Hivers trop doux : quelles conséquences pour les arbres ?
Une fois de plus, le réveil a sonné trop tôt pour le printemps cette année. Et le risque de gel tardif reste bien réel. Des chercheurs de l’Institut fédéral de recherches sur la forêt, la neige et le paysage WSL et de l’Université de Neuchâtel étudient les conséquences des températures hivernales trop clémentes sur la végétation en quantifiant expérimentalement les besoins en froid des arbres.
L’hiver 2019-2020 a été le plus doux jamais enregistré en Suisse, le mois de février surtout a atteint des records. Les stations de MétéoSuisse ont mesuré pendant plusieurs nuits des températures qui ne sont pas descendues au-dessous de 10°C, voire 12°C, ainsi que des journées avec des valeurs supérieures à 20°C (par exemple 21,2°C à Delémont dans le canton du Jura le 16 février). Or, pour s’assurer que l’hiver est bien fini et pour permettre une croissance optimale, les arbres et arbustes des climats tempérés ont besoin d’une certaine quantité de froid.
«Lorsque les bourgeons n’ont pas été suffisamment exposés au froid, les arbres ne sortent pas correctement de leur repos hivernal – que les spécialistes appellent la dormance. Au final, certains bourgeons ne parviennent même pas à se développer correctement», explique Frederik Baumgarten, doctorant en biologie à l’Institut fédéral de recherches sur la forêt, la neige et le paysage WSL. Dans une expérience en cours, le jeune chercheur quantifie expérimentalement les besoins en froid des arbres. Pour cela, il a placé plus de 2000 rameaux de six espèces communes en Suisse dans des chambres climatiques et les a exposés pendant plusieurs semaines à différentes conditions hivernales – plus ou moins froid, plus ou moins longtemps.
Certains l’aiment froid…
Les premiers résultats révèlent que certaines espèces comme le chêne ou le bouleau ont besoin de moins de froid que d’autres pour sortir de leur repos hivernal. Leur développement printanier pourrait par conséquent être de plus en plus précoce au fur et à mesure que le climat se réchauffe. Au contraire, d’autres essences comme le hêtre ou l’érable ont besoin d’une quantité assez importante de froid pour garantir un développement optimal au printemps. « Mes analyses montrent que certaines températures, notamment en dessous de 4°C, sont plus efficaces pour "réveiller" certaines essences, alors que pour d’autres, toutes les températures en dessous de 10°C participent de manière égale à lever la dormance », commente Frederik Baumgarten.

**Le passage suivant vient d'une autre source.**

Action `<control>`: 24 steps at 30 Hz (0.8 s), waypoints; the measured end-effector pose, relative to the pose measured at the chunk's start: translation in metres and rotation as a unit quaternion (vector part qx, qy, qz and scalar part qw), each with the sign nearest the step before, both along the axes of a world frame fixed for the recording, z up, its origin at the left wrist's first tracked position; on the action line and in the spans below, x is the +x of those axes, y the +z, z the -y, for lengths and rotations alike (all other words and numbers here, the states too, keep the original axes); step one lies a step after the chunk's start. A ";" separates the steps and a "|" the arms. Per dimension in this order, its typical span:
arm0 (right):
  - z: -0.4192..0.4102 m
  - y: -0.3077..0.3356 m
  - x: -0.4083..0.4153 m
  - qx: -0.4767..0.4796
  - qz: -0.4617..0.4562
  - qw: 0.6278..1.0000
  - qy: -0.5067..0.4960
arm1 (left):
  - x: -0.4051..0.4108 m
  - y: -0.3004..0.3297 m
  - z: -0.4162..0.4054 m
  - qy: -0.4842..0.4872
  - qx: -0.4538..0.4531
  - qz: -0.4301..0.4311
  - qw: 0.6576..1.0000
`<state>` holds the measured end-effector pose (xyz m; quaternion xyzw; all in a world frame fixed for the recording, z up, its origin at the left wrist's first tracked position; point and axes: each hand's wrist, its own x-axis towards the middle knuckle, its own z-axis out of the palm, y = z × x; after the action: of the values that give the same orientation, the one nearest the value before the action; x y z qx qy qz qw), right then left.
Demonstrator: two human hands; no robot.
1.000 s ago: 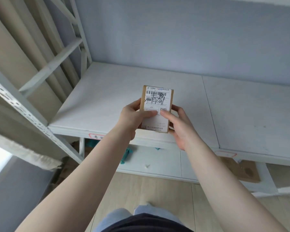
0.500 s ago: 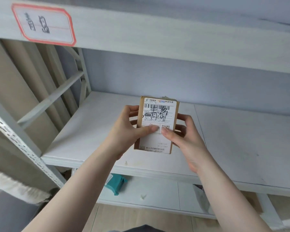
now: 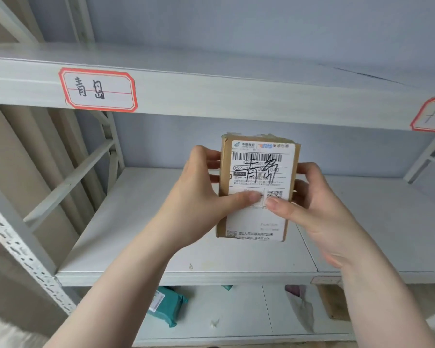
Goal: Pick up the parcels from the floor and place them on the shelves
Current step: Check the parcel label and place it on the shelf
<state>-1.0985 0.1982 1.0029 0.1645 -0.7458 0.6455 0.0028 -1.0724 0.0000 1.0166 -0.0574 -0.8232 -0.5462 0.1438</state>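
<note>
Parcel: small brown cardboard box with a white printed shipping label (image 3: 258,187), upright, label toward the camera, above the white middle shelf (image 3: 136,222).
Left hand (image 3: 201,197): clamped on the parcel's left edge.
Right hand (image 3: 317,204): gripping its right edge.
Upper shelf (image 3: 236,96): red-bordered handwritten tag (image 3: 98,89).

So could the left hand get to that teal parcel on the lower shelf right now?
Probably not: the left hand is gripping the cardboard parcel, and the middle shelf lies above the teal parcel.
</note>
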 end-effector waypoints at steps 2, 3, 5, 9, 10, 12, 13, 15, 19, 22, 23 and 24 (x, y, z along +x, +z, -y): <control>-0.005 0.018 0.013 0.005 -0.027 1.000 0.001 | 0.011 0.015 -0.002 -0.006 -0.006 -0.024 1.000; -0.007 0.027 0.019 0.008 -0.042 0.999 0.000 | 0.017 0.023 -0.003 -0.009 -0.006 -0.037 0.999; -0.009 0.047 0.028 0.011 -0.073 0.997 -0.004 | 0.025 0.042 -0.003 -0.019 -0.001 -0.063 0.998; -0.007 0.089 0.036 0.015 -0.132 0.991 0.001 | 0.032 0.081 -0.001 -0.024 0.002 -0.112 0.993; -0.006 0.097 0.034 0.017 -0.144 0.989 -0.004 | 0.030 0.089 0.000 -0.026 0.005 -0.123 0.992; -0.004 0.113 0.027 0.015 -0.159 0.987 -0.018 | 0.022 0.103 0.000 -0.028 0.009 -0.138 0.990; -0.002 0.120 0.022 0.012 -0.163 0.986 -0.023 | 0.016 0.110 0.000 -0.027 0.007 -0.144 0.989; 0.002 0.134 0.012 0.009 -0.167 0.985 -0.030 | 0.005 0.122 0.002 -0.024 0.007 -0.155 0.988; 0.012 0.154 -0.008 0.001 -0.166 0.986 -0.034 | -0.014 0.144 0.007 -0.016 0.006 -0.167 0.986; 0.016 0.163 -0.022 -0.002 -0.161 0.987 -0.025 | -0.024 0.154 0.012 -0.002 -0.005 -0.170 0.985; 0.017 0.166 -0.025 -0.003 -0.159 0.987 -0.020 | -0.026 0.158 0.013 0.001 -0.010 -0.171 0.985; 0.018 0.169 -0.029 -0.004 -0.158 0.987 -0.015 | -0.028 0.162 0.015 0.001 -0.014 -0.170 0.985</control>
<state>-1.1271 0.1806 1.1722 0.2530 -0.7356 0.6146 0.1309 -1.1002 -0.0154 1.1782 -0.1501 -0.7942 -0.5172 0.2815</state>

Yann Vitasse, qui supervise la thèse du jeune biologiste au WSL, précise : « Pour l’instant, la quantité de froid permettant de lever la dormance des bourgeons semble toujours suffisante en Suisse pour la plupart des arbres de nos forêts, même après cet hiver. Des températures de fin d’hiver très douces comme celles de cette année stimulent donc le démarrage de la végétation. C’est surtout le cas pour les essences précoces qui ont besoin de moins de froid pour se réveiller, comme beaucoup d’arbres fruitiers, mais aussi les charmes, bouleaux et nombre d’arbustes. » Par exemple, les analyses de longues séries de données effectuées à l’Université de Neuchâtel et au WSL montrent que la floraison du pommier et du cerisier est aujourd’hui plus précoce d’environ deux semaines par rapport aux années 1970.
… mais attention aux gelées printanières
En démarrant ainsi plus tôt en réponse au réchauffement climatique, la végétation pourrait être plus vulnérable face à un gel printanier. Cette année, le risque est déjà élevé à cause de la douceur de février, mais les dégâts effectifs dépendront au final des fluctuations des températures au cours des mois de mars et d’avril. « Toutefois, avec la hausse générale des températures, le risque de gel n’a pas significativement augmenté en plaine, précise la climatologue Martine Rebetez qui a récemment dirigé deux études sur ce phénomène. Au-dessus de 800 m d’altitude en revanche, il s’est légèrement accru. »
En 2016 et en 2017, des événements de gel très dommageables étaient survenus en avril après des périodes déjà très douces. Celui de 2017 surtout avait causé d’immenses dégâts dans les vergers de Suisse, d’Autriche et d’Allemagne. «Mais nos recherches ont montré qu’il s’agissait d’une situation exceptionnelle. Sous nos latitudes, le gel est un risque avec lequel il a toujours fallu composer. D’ailleurs, les dictons traditionnels souhaitaient la pluie jusqu’au début mai, car une couverture nuageuse évite le fort refroidissement nocturne et donc le risque de gel», rappelle Martine Rebetez.